I arrive at the Lightless Oubiette, a Daedric mockery of the White-Gold Tower that’s only purpose seems to be for the eternal imprisonment of servants of Meridia; or ‘the Shining Bitch’ as she is affectionately known around these parts.
The sole detainee I find turns out to be none other then the legendary Ayleid King Laloriaran Dynar, who has been held captive by the darkness for almost three thousand years. And yet I met him not so long ago on the ancient battle-torn moors of Glenumbra, when the Mages Guild took me a step back in time to discover how to overcome the murderous Camlorn Were-beast Faolchu. I wrote of him that ‘I do not believe I have ever met man nor mer possessed of such dignity and equanimity.’ Three thousand years hence, and I stand by that statement still.
And so I make my return to the Hollow City together with the Last King of the Ayleids, and armed with the knowledge that however much we may be afraid of the dark, these creatures of darkness have far more reason to fear the light.
Sometimes on our journey we are forced to choose a side in order to get what we need. There are times like at Haj Uxith where one must choose the side which feels the least wrong, and there are other times like here in the Moonless Walk where one must choose between two sides who both feel wrong. Perhaps neither the Shadow Walkers or the Lamia are the monsters they seem, maybe they are but two sides of the same coin, either way it is as well to look at both, before one commits to either.
The Bosmer girl seems sincere in her desire, and her people would certainly prove strong allies in our battles ahead. But Captain Alphaury was hunted through these woods and killed in cold blood by these Shadow Walkers. How many other of our guild members have they slaughtered in the same manner? And yet they have proven their faithfulness in blindly honouring their age old pact with the Lord of Brutality; and honour, faithfulness and sincerity are qualities I hold above all else.
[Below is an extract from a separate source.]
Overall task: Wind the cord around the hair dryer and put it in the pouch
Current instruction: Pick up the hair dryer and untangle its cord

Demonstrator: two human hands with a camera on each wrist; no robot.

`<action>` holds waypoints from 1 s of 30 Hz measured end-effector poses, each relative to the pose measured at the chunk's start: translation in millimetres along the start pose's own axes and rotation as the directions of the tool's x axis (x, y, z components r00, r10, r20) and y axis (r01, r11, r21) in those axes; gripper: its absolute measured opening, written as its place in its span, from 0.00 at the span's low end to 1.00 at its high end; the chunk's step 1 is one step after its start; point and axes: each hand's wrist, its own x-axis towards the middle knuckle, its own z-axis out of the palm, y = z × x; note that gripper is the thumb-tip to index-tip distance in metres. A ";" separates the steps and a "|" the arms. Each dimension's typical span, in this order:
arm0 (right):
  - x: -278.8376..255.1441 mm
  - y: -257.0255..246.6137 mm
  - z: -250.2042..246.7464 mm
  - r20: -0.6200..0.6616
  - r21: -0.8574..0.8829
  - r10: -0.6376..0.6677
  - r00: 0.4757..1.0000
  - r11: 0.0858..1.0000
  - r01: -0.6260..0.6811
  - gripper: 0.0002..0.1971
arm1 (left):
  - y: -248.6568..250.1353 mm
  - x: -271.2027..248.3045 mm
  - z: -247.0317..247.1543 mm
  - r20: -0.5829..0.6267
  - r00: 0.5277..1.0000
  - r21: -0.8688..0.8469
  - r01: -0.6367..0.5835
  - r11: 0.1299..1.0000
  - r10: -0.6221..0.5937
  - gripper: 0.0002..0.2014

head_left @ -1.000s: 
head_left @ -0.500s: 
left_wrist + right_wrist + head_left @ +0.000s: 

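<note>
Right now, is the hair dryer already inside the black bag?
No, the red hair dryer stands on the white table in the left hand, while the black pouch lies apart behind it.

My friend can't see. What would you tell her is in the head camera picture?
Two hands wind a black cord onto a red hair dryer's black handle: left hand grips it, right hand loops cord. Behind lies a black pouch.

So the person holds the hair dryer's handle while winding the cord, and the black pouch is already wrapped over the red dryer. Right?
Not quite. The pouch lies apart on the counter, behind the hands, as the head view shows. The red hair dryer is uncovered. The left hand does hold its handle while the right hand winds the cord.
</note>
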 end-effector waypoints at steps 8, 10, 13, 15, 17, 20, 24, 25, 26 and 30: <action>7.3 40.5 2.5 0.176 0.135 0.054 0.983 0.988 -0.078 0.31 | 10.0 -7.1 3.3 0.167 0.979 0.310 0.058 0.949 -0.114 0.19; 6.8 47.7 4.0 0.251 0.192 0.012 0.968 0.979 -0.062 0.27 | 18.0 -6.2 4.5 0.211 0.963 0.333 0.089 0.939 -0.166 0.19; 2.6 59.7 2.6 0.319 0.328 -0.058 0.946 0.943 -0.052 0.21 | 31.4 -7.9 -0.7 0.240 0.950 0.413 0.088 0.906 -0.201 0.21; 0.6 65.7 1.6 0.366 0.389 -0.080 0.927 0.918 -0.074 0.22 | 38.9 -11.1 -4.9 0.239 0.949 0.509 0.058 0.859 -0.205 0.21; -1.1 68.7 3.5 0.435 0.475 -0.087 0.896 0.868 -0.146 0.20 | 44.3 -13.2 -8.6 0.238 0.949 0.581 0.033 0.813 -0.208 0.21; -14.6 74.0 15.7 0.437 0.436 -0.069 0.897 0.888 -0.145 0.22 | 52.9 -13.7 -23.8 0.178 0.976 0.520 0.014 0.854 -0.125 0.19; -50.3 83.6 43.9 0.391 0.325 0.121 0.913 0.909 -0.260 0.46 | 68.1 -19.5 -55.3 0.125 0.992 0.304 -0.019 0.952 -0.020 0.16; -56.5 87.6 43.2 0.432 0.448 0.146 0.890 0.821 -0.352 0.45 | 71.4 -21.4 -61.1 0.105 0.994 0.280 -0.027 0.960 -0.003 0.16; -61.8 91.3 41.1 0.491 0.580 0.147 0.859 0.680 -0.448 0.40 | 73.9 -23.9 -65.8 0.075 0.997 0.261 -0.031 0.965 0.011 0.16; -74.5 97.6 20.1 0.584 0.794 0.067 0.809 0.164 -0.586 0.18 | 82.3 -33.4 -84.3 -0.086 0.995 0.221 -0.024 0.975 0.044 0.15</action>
The Lamia speak truths, and in many ways they are but victims. They did not ask to come to this accursed realm, nor did they make pacts with daedric princes. And they did not hunt my people through these woods like animals. Yet can I truly trust their motives, for they are but beasts, and have no concept of honour, faithfulness and sincerity.
Throughout these woods I have tried to keep my blade clean and attempt not to become a tool for either side in their conflict, yet destiny has a way of folding the corners so you become implicit, and even though there is no blood on my blade, the final actions of the Lamia has soaked my conscience crimson.
To Oblivion with all of them, may they all rot in these damnable woods together.
It is said of Coldharbour, that it is but a perversion of Nirn; like a reflection in a broken mirror, or an echo in a spiralling cavern. If this be so then perhaps this debauched cave is the Dremora’s impression of a High Rock tavern, or a Morrowind Corner Club.
Whatever its true purpose, the Dremora here seem to gain most pleasure from making the Soul Shriven dance and play music till they drop from exhaustion. Without question a most repugnant form of entertainment, especially when you hear how badly the Soul Shriven play.
There are some choices you have to make where there seems no right option, you just have to choose which choice feels the least wrong. For the Argonian village of Haj Uxith, it was their Hist Tree that made the most raw and uncomfortable of choices in making a bargain with the Lord of Brutality to save its tribe.
Now stranded in this land of eternal shadows, with their Hist Tree poisoned by the noxious Coldharbour environment, and kept weak by the Daedra harvesting its sap for insidious purpose, it is time for the tribe to reciprocate, and make the right choice for their Hist.
To say you cannot choose, or you have no choice is but to relieve yourself of responsibility, and as the Argonian proverb says, ‘You cannot cross the swamp merely by standing and staring into its waters.’ Yet this tribe finds itself so ideologically split that it cannot make the choice it needs to.
Would that I could walk away and leave them to make this choice themselves, but in doing so I would only in fact be making that choice for them, for they would be bound to accept their situation. So swiftly and without procrastination I make their choice, and hope that it may be the least wrong.
There is no greater place in all Tamriel to shelter from the rain then in a library. They are full of small windows through which we can see glimpses into other lives, and other experiences. They are archives of dreams, where we can share the hopes, and hearts of all men and mer, no matter politics or religion. We may sit in our local libraries and yet at the same time be in any quarter of Nirn or beyond. They are temples for our minds, taverns for our souls; and they can be anything that we can imagine.
Yet perhaps only in Coldharbour can be found a library turned into a prison.
Members from the mages guild expedition have been locked in the Library of Dusk by Dremora, held not by lock and key, but by spell and glamour. It is whilst here that I discover the famed Telenger the Artificer’s reputation for brutish brilliance is precisely as I read it to be. But more importantly, we also discover one of the fabled Lights of Merida; a source of power which the daedric prince used to push her city into the eternal crepuscule of Coldharbour.